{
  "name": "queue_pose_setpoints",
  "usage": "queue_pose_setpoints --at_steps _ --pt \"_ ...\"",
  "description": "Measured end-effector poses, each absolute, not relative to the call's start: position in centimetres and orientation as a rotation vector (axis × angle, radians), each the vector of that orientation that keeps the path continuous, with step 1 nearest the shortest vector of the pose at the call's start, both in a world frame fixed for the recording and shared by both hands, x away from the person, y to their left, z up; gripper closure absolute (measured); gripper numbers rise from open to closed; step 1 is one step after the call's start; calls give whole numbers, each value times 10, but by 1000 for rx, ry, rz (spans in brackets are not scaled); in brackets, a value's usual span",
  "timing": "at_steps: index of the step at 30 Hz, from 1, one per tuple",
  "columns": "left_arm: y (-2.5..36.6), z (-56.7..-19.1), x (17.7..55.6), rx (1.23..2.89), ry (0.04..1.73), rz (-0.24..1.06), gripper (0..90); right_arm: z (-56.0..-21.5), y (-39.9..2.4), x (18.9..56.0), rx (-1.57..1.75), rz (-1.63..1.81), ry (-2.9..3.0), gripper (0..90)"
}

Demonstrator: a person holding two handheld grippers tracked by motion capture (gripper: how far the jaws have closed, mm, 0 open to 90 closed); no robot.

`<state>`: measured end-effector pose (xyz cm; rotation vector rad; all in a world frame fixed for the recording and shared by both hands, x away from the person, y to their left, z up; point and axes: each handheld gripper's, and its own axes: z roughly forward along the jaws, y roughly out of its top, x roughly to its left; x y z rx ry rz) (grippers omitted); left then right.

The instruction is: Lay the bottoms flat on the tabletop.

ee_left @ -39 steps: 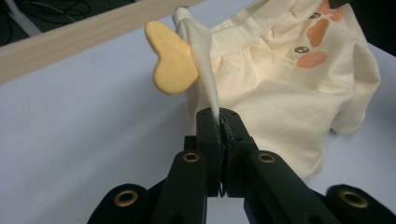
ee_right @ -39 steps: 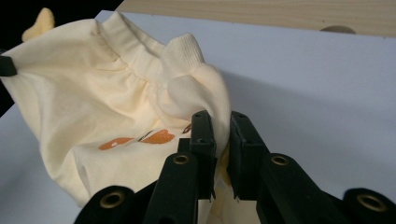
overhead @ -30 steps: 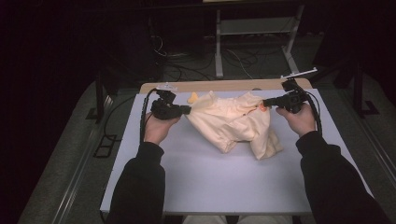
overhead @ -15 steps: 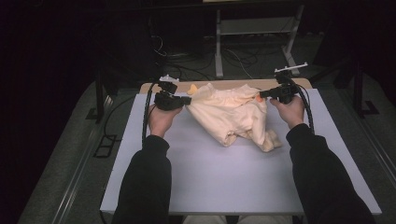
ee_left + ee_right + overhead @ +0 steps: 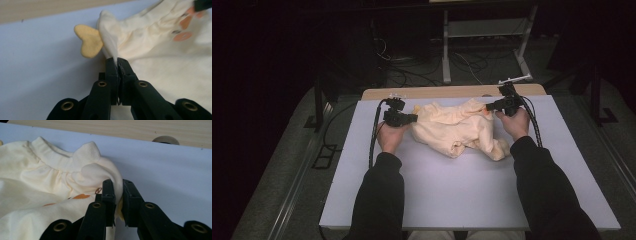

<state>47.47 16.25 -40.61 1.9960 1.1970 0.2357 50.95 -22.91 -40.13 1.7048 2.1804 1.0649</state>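
- The cream garment (image 5: 457, 131) looks light, soft and floppy; it will sag and bunch, so I judge edges and seams the best places to hold
- It lies crumpled on the far half of the white table (image 5: 462, 195), between both hands
- The left gripper (image 5: 117, 62) is clamped on a thin fold beside a yellow heart-shaped tab (image 5: 89, 43)
- The right gripper (image 5: 118, 185) pinches a bunched fold near the ribbed collar (image 5: 62, 157)

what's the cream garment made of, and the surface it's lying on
Cream garment: looks like soft knit cotton jersey, matte; it gathers in small folds and its collar is ribbed. White surface: smooth, flat, matte sheet, perhaps laminate or board, hard to tell. Behind it a strip with pale wood grain.
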Motion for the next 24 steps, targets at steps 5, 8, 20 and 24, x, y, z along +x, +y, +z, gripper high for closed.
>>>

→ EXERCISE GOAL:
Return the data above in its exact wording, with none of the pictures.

→ RESULT OF THIS TASK:
{
  "name": "queue_pose_setpoints",
  "usage": "queue_pose_setpoints --at_steps _ --pt \"_ ...\"",
  "description": "Measured end-effector poses, each absolute, not relative to the call's start: position in centimetres and orientation as a rotation vector (axis × angle, radians), each the vector of that orientation that keeps the path continuous, with step 1 nearest the shortest vector of the pose at the call's start, both in a world frame fixed for the recording and shared by both hands, x away from the person, y to their left, z up; gripper closure absolute (measured); gripper numbers rise from open to closed; step 1 is one step after the call's start; calls give whole numbers, each value times 10, but by 1000 for rx, ry, rz (spans in brackets are not scaled); in brackets, a value's usual span",
  "timing": "at_steps: index of the step at 30 Hz, from 1, one per tuple",
  "columns": "left_arm: y (-2.5..36.6), z (-56.7..-19.1), x (17.7..55.6), rx (1.23..2.89), ry (0.04..1.73), rz (-0.24..1.06), gripper (0..90); right_arm: z (-56.0..-21.5), y (-39.9..2.4), x (18.9..56.0), rx (-1.57..1.75), rz (-1.63..1.81), ry (-2.9..3.0), gripper (0..90)"
}

Demonstrator: a person holding two handheld grippers tracked by motion capture (gripper: how far the jaws have closed, mm, 0 open to 90 closed); no robot.

`<state>`: measured end-effector pose (xyz cm; rotation vector rad; all in a world frame fixed for the recording and shared by both hands, x away from the person, y to their left, z up; point and axes: each handheld gripper's, and its own axes: z roughly forward along the jaws, y roughly out of its top, x roughly to its left; x y z rx ry rz) (grippers omitted); left then right.

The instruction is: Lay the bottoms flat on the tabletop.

ee_left @ -39 steps: 
ee_right @ -39 steps: 
overhead @ -30 steps: 
overhead @ -15 steps: 
ee_left + ee_right + overhead @ +0 steps: 

<state>47.47 16.25 -40.61 1.9960 1.1970 0.2357 50.95 -22.91 -40.13 1.7048 2.1804 1.0649</state>
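- The cream garment (image 5: 457, 131) looks light, soft and floppy; it will sag and bunch, so I judge edges and seams the best places to hold
- It lies crumpled on the far half of the white table (image 5: 462, 195), between both hands
- The left gripper (image 5: 117, 62) is clamped on a thin fold beside a yellow heart-shaped tab (image 5: 89, 43)
- The right gripper (image 5: 118, 185) pinches a bunched fold near the ribbed collar (image 5: 62, 157)

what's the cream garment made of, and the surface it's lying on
Cream garment: looks like soft knit cotton jersey, matte; it gathers in small folds and its collar is ribbed. White surface: smooth, flat, matte sheet, perhaps laminate or board, hard to tell. Behind it a strip with pale wood grain.
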Motion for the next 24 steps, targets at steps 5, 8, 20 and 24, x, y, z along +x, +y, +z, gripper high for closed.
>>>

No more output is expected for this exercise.